Abschließend werden in Teil 5 in einer Schlussbemerkung die Ergebnisse der methodologischen Grundfragen nochmals veranschaulicht und im Hinblick auf eine individualistische Sichtweise wird ein Resümee gezogen.
2. Methodologische Grundpositionen und Paradigmenwechsel
2.1 Das Verhaltensmodell der evolutorischen Ökonomik
2.1.1 Der Methodologische Individualismus
Der methodologische Individualismus ist in seinen erkenntnis- und gesellschaftstheoretischen Problemstellungen sehr vielfältig interpretierbar.[1] Aus der Sicht der Neoklassik kann dennoch verdeutlicht werden, was allgemein unter methodologischem Individualismus verstanden wird.
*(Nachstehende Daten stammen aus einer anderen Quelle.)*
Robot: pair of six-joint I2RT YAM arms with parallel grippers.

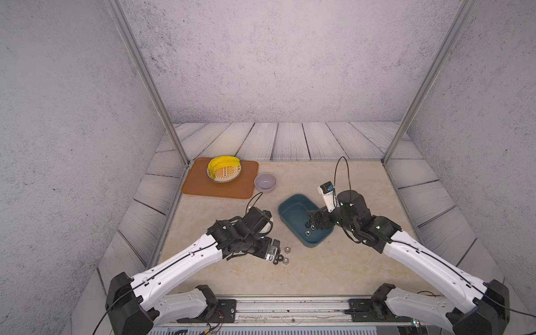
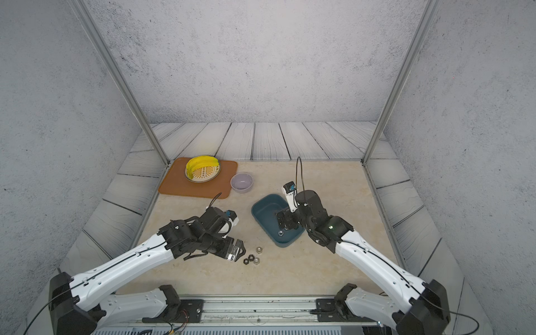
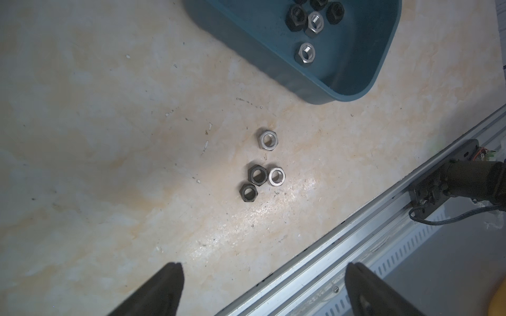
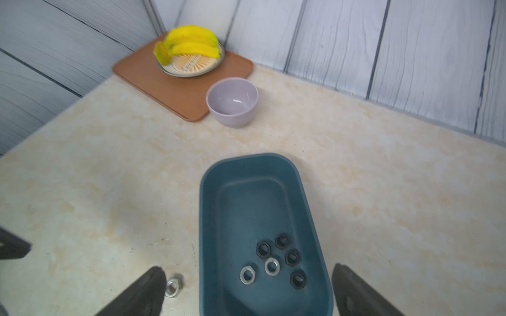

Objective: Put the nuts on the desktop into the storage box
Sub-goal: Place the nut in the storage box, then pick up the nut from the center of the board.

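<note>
**Task items.** The storage box stands on the surface right of centre, about midway between the far and near edges, with its long axis angled to them. Six nuts lie flat at its near end: four black nuts and two silver nuts. Grouped at one end, they leave the far half of the floor free.

Four loose nuts are still on the surface near its centre, toward the near edge and just off the box's near-left corner. Two are black and two silver. Three are clustered and appear to touch. The fourth nut, silver, lies slightly apart on the box side. All rest flat with the hole facing up, so a grip must be taken across the outer flats.

**Right arm.** The right arm reaches from the near-right corner toward the centre, with the wrist pitched down over the near end of the box. The right jaws are spread wide and hold nothing. The pile of nuts lies directly beneath them, inside the walls. This position suits a drop that cannot roll out onto the surface.

**Left arm.** The left arm extends from the near-left corner, with the wrist bent down and turned toward the box. The left jaws are fully apart and empty, low over the surface just left of the cluster. Contact with the surface cannot be determined. The pose appears to be an approach to the nearest black nut.

**Not task items.** The lavender bowl, the orange mat and the plate of bananas occupy the far-left corner, well apart from both arms.
</note>
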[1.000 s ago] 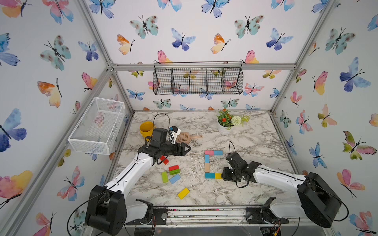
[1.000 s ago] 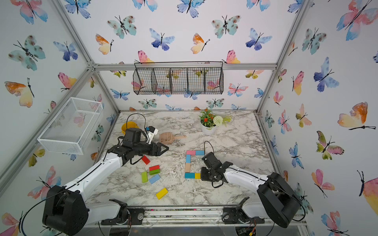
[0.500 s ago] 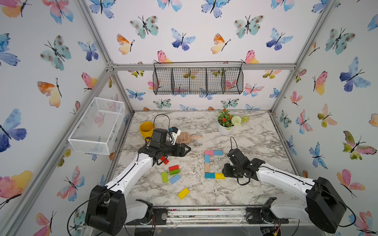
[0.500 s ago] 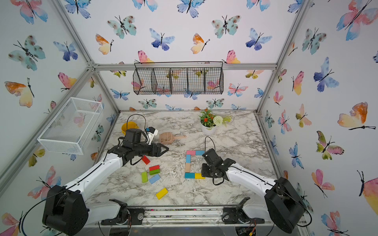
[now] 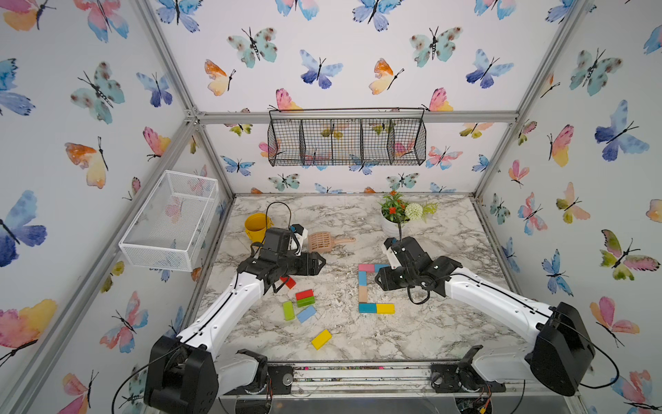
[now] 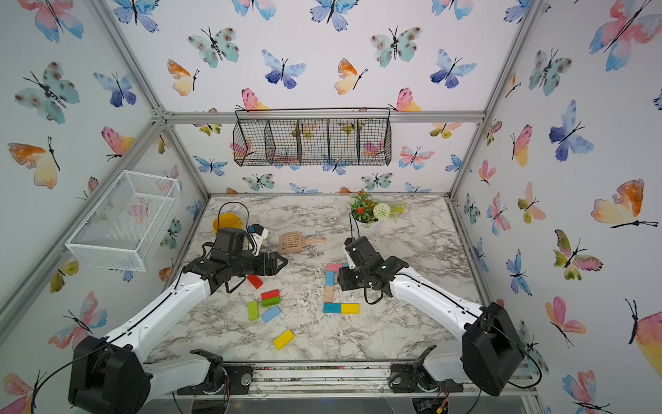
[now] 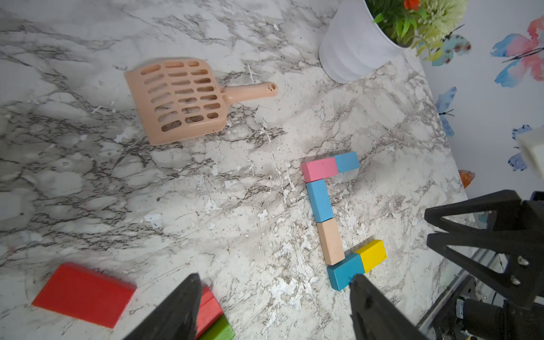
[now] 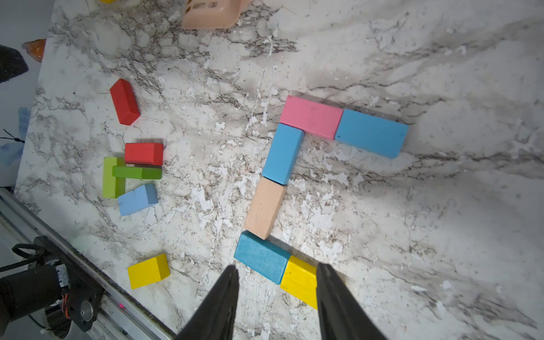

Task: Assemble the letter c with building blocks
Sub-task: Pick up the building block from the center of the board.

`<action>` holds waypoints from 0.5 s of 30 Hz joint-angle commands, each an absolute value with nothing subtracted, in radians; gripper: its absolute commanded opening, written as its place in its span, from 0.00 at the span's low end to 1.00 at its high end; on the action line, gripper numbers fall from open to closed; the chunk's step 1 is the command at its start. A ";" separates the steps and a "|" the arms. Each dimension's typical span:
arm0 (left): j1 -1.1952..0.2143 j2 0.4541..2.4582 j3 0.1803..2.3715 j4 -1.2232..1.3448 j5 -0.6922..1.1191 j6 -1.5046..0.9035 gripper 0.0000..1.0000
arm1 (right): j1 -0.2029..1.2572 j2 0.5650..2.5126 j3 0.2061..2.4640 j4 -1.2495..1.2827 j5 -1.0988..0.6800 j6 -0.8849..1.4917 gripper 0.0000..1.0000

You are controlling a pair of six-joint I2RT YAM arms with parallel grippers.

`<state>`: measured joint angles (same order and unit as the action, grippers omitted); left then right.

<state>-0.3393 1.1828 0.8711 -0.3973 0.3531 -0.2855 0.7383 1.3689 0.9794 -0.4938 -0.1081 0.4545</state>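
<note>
Moved: right gripper (image 8: 276, 267) has pulled back from the yellow end block (image 8: 298, 279) toward the far side, and its jaws are wider than before; the left arm and every block lie unchanged.
Right side: jaws apart with nothing between them, hanging over the mouth of the letter, just right of its spine.
Left side: left gripper (image 7: 273, 278) has its jaws wide apart and empty, raised over the left part of the marble table (image 5: 447, 322), near the tan scoop (image 7: 176, 100).
Letter: lies right of centre and opens to the right. Pink block (image 8: 312, 117) and light blue block (image 8: 371, 133) form the far arm, blue block (image 8: 282, 153) and tan block (image 8: 265, 207) the spine, teal block (image 8: 262, 256) and the yellow end block the near arm, each touching the next.
Spares: left of the letter and well apart from it: red block (image 5: 288, 282) farthest, red-and-green pair (image 5: 304, 295), lime block (image 5: 287, 310), pale blue block (image 5: 306, 313), loose yellow block (image 5: 321, 338) nearest.
Progress: the C looks complete, or all but.
Handling: probably light, stiff painted wood, not fragile, smooth enough to skid on the marble.
Hold: across the narrow width at mid-length, jaws on the two long sides; a nudge would likely shove the neighbours.
</note>
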 commanded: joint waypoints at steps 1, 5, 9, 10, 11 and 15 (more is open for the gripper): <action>-0.332 1.121 0.863 -0.477 0.253 -0.386 0.79 | 0.733 1.392 1.006 -0.524 -0.133 0.355 0.47; -0.333 1.052 0.832 -0.533 0.160 -0.491 0.77 | 0.733 1.415 1.012 -0.520 -0.161 0.318 0.51; -0.357 1.020 0.831 -0.619 0.094 -0.544 0.74 | 0.733 1.423 1.002 -0.499 -0.161 0.308 0.53; -0.373 1.019 0.831 -0.636 0.081 -0.554 0.74 | 0.733 1.423 0.996 -0.491 -0.161 0.308 0.53; -0.391 1.020 0.831 -0.652 0.066 -0.565 0.74 | 0.733 1.423 0.992 -0.480 -0.166 0.306 0.56; -0.452 1.048 0.823 -0.695 0.020 -0.606 0.78 | 0.734 1.431 0.987 -0.463 -0.185 0.304 0.61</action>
Im Mittelpunkt der Neoklassik stehen einzelne ökonomische Akteure. Marktprozesse und gesellschaftliche Zustände wie z.B. Tauschgleichgewichte, Marktformen und Einkommensverteilung werden als Ergebnisse individueller rationaler Entscheidungen und deren Koordination gedeutet. Man spricht dann vom methodologischen Individualismus. Diese Theorie setzt also letztendlich am Individuum an. Beim methodologischen Individualismus wird davon ausgegangen, dass Individuen agieren, um ihre Umwelt zu verändern (unter Entfaltung von Kreativität), statt nur zu reagieren.[2] Analog zur Neoklassik bildet der methodologische Individualismus die Grundlage für die evolutorische Ökonomik, da Neuerungen – die mit der evolutorischen Ökonomik einhergehen – letztendlich immer durch Individuen gefunden, angewendet und verbreitet werden. Mit anderen Worten: Im methodologischen Individualismus geht es um die Erklärung sozioökonomischer Phänomene, die aus den Entscheidungen oder dem Verhalten der beteiligten Individuen resultieren.[3]
2.1.2 Kulturelles Lernen
Die Individuen bilden also die handelnden Einheiten. Ihr Verhalten ist aber auch kulturell gebunden. Im methodologischen Individualismus werden alle kollektiven Phänomene auf die Erklärungsebene des Individuums zurückgeführt und eigenständige Begründungen für kulturelle Phänomene als überflüssig erachtet. In der ökonomischen Theorie ist dabei jene individualistische Grundposition dominant, die mit dem homo-oeconomicus-Konzept noch eine speziellere Interpretation erfährt.[4] Weil das Verhalten eines Individuums aber nicht nur von eigenen Entscheidungen abhängig, sondern mit verschiedenen Entscheidungen verschiedener Individuen gekoppelt sei, soll im Folgenden näher auf diese Problematik eingegangen werden. Individuen mit demselben kulturellen Hintergrund werden dieselben „mental models“[5], Ideologien[6] und Institutionen haben. Dieser Einklang hat zur Folge, dass diese Individuen sich schneller bei einer ausstehenden Entscheidung einigen als Individuen mit unterschiedlichen Ideologien und Erfahrungen. Ideologien sind dabei die Rahmenbedingungen der „mental models“. Die Institution als gesellschaftliche Verhaltensregel ist grundlegend das Medium der Koordination in der Gesellschaft und beeinflusst somit individuelles Verhalten in eine bestimmte Richtung. Es lassen sich formelle und informelle Institutionen[7] unterscheiden.[8] Sie werden individuell und sozial gelernt und bestimmen wesentlich die große Mehrzahl individueller Handlungen.[9] Diese Institutionen werden von den Menschen so gestaltet, dass sich ein Ordnungszustand ergibt. Sie müssen dementsprechend permanent angepasst werden und sind damit Elemente geplanter Ordnung. In diesem Sinne bringen Institutionen Ordnung in die alltägliche Tätigkeit und reduzieren damit Unsicherheit. Die Umwelt wird durch die individuellen „mental models“ (intern) interpretiert. Die Individuen sind in der Lage zu kommunizieren (z.B. durch Sprache) und sind somit fähig, ihre verschiedenen Erfahrungen und Lernprozesse anderen mitzuteilen. Ideologien und Institutionen können somit auch als „shared mental models“ bezeichnet werden. Durch die Spracheigenschaft ist es den Individuen möglich, bereits ab der Geburt Informationen zu sammeln und nicht in einem Zustand der tabula rasa beginnen zu müssen.[10]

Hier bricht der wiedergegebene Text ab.